Task objective:
Reproduce every entry exactly.

--- Data excerpts Enclosed Below ---

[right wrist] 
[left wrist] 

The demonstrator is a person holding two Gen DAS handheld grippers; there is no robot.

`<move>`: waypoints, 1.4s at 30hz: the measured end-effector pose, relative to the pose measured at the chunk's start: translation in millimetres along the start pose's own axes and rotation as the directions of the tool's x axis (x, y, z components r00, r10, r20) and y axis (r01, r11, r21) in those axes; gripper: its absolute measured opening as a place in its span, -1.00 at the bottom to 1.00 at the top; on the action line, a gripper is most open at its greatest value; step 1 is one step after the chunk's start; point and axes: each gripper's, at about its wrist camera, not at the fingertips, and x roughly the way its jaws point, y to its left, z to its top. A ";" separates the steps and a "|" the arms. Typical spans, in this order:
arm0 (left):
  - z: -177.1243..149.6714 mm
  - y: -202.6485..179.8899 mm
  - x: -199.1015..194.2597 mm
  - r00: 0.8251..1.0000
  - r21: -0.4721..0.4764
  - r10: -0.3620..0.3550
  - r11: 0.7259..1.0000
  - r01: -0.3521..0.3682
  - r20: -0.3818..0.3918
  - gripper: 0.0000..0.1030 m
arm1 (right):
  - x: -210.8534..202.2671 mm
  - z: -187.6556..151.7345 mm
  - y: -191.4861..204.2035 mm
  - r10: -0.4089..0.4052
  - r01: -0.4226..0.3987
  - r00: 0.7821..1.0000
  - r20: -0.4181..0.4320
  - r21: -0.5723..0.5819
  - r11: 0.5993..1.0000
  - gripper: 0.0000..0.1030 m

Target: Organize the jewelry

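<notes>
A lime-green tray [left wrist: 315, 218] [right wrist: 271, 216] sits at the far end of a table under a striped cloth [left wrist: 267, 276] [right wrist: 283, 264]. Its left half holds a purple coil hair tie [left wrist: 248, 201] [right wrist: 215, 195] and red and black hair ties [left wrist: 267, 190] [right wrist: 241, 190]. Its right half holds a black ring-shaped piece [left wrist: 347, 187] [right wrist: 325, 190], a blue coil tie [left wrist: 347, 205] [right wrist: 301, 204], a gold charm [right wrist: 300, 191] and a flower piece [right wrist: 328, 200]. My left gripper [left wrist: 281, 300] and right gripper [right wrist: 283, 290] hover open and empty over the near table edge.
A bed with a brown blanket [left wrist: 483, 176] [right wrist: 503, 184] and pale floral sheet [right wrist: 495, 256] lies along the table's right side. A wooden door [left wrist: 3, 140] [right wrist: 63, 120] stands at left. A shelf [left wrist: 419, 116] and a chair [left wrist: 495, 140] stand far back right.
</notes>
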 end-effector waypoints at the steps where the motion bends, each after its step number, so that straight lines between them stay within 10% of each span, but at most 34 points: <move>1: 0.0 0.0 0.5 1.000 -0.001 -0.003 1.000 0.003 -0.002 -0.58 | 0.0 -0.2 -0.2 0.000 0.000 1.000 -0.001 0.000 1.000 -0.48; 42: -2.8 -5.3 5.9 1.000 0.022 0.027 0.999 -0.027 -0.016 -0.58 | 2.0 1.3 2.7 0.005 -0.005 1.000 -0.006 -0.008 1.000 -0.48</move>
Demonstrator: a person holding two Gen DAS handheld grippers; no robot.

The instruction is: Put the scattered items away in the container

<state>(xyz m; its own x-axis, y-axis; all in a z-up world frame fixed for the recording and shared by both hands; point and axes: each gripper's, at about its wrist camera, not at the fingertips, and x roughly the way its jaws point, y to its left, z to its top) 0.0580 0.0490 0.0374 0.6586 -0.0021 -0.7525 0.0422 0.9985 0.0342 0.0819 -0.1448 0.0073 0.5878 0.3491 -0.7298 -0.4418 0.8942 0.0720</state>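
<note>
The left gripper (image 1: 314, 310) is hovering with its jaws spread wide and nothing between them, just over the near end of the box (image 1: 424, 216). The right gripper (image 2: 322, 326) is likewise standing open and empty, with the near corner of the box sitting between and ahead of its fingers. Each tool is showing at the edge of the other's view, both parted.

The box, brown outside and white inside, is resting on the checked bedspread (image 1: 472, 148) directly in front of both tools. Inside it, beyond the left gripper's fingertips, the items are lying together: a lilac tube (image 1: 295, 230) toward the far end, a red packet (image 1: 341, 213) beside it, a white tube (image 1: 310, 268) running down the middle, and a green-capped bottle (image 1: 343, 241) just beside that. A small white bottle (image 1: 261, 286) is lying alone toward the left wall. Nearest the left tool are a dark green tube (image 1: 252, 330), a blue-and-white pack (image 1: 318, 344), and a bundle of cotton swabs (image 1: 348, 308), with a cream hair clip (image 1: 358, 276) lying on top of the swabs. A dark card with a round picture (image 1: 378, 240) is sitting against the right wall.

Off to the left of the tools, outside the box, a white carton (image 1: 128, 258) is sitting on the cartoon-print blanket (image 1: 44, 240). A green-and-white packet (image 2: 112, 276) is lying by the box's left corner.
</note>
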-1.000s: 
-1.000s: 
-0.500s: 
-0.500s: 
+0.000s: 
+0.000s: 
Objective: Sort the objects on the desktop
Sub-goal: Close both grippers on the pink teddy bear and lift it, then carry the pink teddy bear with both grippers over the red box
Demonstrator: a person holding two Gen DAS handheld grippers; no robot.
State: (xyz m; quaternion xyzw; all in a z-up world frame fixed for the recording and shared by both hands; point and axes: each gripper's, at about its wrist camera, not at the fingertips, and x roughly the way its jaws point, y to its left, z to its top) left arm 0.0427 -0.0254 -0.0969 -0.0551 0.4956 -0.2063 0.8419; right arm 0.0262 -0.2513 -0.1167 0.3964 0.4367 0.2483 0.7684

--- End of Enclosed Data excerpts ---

Written answer:
[right wrist] 
[left wrist] 

The demonstrator is a person holding two Gen DAS handheld grippers; there is no robot.

`<move>`: waypoints, 1.4s at 30hz: the measured end-effector pose, relative to the pose measured at the chunk's start: translation in millimetres along the start pose's own axes and rotation as the directions of the tool's x axis (x, y, z components r00, r10, r20) and y axis (r01, r11, r21) in those axes; gripper: its absolute measured opening as a place in its span, -1.00 at the bottom to 1.00 at the top; on the action line, a gripper is most open at its greatest value; step 1 is one step after the chunk's start; point and axes: each gripper's, at about its wrist camera, not at the fingertips, and x roughly the way its jaws point, y to its left, z to its top. A ";" separates the steps and a "|" the arms. Typical spans, in this order:
arm0 (left):
  - z: -177.1243..149.6714 mm
  - y: -202.6485..179.8899 mm
  - x: -199.1015..194.2597 mm
  - r00: 0.8251..1.0000
  - r21: -0.4721..0.4764
  - r10: -0.3620..0.3550
  - r11: 0.7259..1.0000
  - r01: -0.3521..0.3682
  - r20: -0.3818..0.3918
  - gripper: 0.0000..0.1030 m
arm1 (right):
  - x: -210.8534..202.2671 mm
  - z: -187.6556..151.7345 mm
  - y: -191.4861..204.2035 mm
  - r10: -0.4089..0.4052
  - r01: -0.4226..0.3987
  - r00: 0.7821..1.0000
  - r20: -0.4181..0.4320
  - r21: -0.5723..0.5819
  - r11: 0.5993..1.0000
  - gripper: 0.0000..0.1030 m

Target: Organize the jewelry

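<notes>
A lime-green tray [left wrist: 315, 218] [right wrist: 271, 216] sits at the far end of a table under a striped cloth [left wrist: 267, 276] [right wrist: 283, 264]. Its left half holds a purple coil hair tie [left wrist: 248, 201] [right wrist: 215, 195] and red and black hair ties [left wrist: 267, 190] [right wrist: 241, 190]. Its right half holds a black ring-shaped piece [left wrist: 347, 187] [right wrist: 325, 190], a blue coil tie [left wrist: 347, 205] [right wrist: 301, 204], a gold charm [right wrist: 300, 191] and a flower piece [right wrist: 328, 200]. My left gripper [left wrist: 281, 300] and right gripper [right wrist: 283, 290] hover open and empty over the near table edge.
A bed with a brown blanket [left wrist: 483, 176] [right wrist: 503, 184] and pale floral sheet [right wrist: 495, 256] lies along the table's right side. A wooden door [left wrist: 3, 140] [right wrist: 63, 120] stands at left. A shelf [left wrist: 419, 116] and a chair [left wrist: 495, 140] stand far back right.
</notes>
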 end-effector waypoints at the steps where the motion bends, each after its step number, so that straight lines between them stay within 10% of each span, but at most 34 points: <move>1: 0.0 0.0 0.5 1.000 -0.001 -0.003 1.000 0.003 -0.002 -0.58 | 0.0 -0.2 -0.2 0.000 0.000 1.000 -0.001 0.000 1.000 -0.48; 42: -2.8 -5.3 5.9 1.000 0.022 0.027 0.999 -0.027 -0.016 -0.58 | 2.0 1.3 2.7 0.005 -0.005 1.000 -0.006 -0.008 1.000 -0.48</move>
Demonstrator: a person holding two Gen DAS handheld grippers; no robot.

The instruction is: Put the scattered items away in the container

<state>(xyz m; its own x-axis, y-axis; all in a z-up world frame fixed for the recording and shared by both hands; point and axes: each gripper's, at about its wrist camera, not at the fingertips, and x roughly the way its jaws point, y to its left, z to its top) 0.0580 0.0490 0.0374 0.6586 -0.0021 -0.7525 0.0422 0.9985 0.0342 0.0819 -0.1448 0.0073 0.5878 0.3491 -0.7298 -0.4418 0.8942 0.0720</state>
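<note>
The left gripper (image 1: 314, 310) is hovering with its jaws spread wide and nothing between them, just over the near end of the box (image 1: 424, 216). The right gripper (image 2: 322, 326) is likewise standing open and empty, with the near corner of the box sitting between and ahead of its fingers. Each tool is showing at the edge of the other's view, both parted.

The box, brown outside and white inside, is resting on the checked bedspread (image 1: 472, 148) directly in front of both tools. Inside it, beyond the left gripper's fingertips, the items are lying together: a lilac tube (image 1: 295, 230) toward the far end, a red packet (image 1: 341, 213) beside it, a white tube (image 1: 310, 268) running down the middle, and a green-capped bottle (image 1: 343, 241) just beside that. A small white bottle (image 1: 261, 286) is lying alone toward the left wall. Nearest the left tool are a dark green tube (image 1: 252, 330), a blue-and-white pack (image 1: 318, 344), and a bundle of cotton swabs (image 1: 348, 308), with a cream hair clip (image 1: 358, 276) lying on top of the swabs. A dark card with a round picture (image 1: 378, 240) is sitting against the right wall.

Off to the left of the tools, outside the box, a white carton (image 1: 128, 258) is sitting on the cartoon-print blanket (image 1: 44, 240). A green-and-white packet (image 2: 112, 276) is lying by the box's left corner.
</note>
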-1.000s: 
-1.000s: 
-0.500s: 
-0.500s: 
+0.000s: 
+0.000s: 
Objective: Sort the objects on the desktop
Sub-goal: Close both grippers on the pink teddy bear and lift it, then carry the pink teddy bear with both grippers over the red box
Demonstrator: a person holding two Gen DAS handheld grippers; no robot.
State: (xyz m; quaternion xyzw; all in a z-up world frame fixed for the recording and shared by both hands; point and axes: each gripper's, at about its wrist camera, not at the fingertips, and x roughly the way its jaws point, y to its left, z to its top) left arm 0.0427 -0.0254 -0.0969 -0.0551 0.4956 -0.2063 0.8419; right arm 0.0262 -0.2513 -0.1167 0.3964 0.4367 0.2483 0.7684

Nothing else belongs in this output.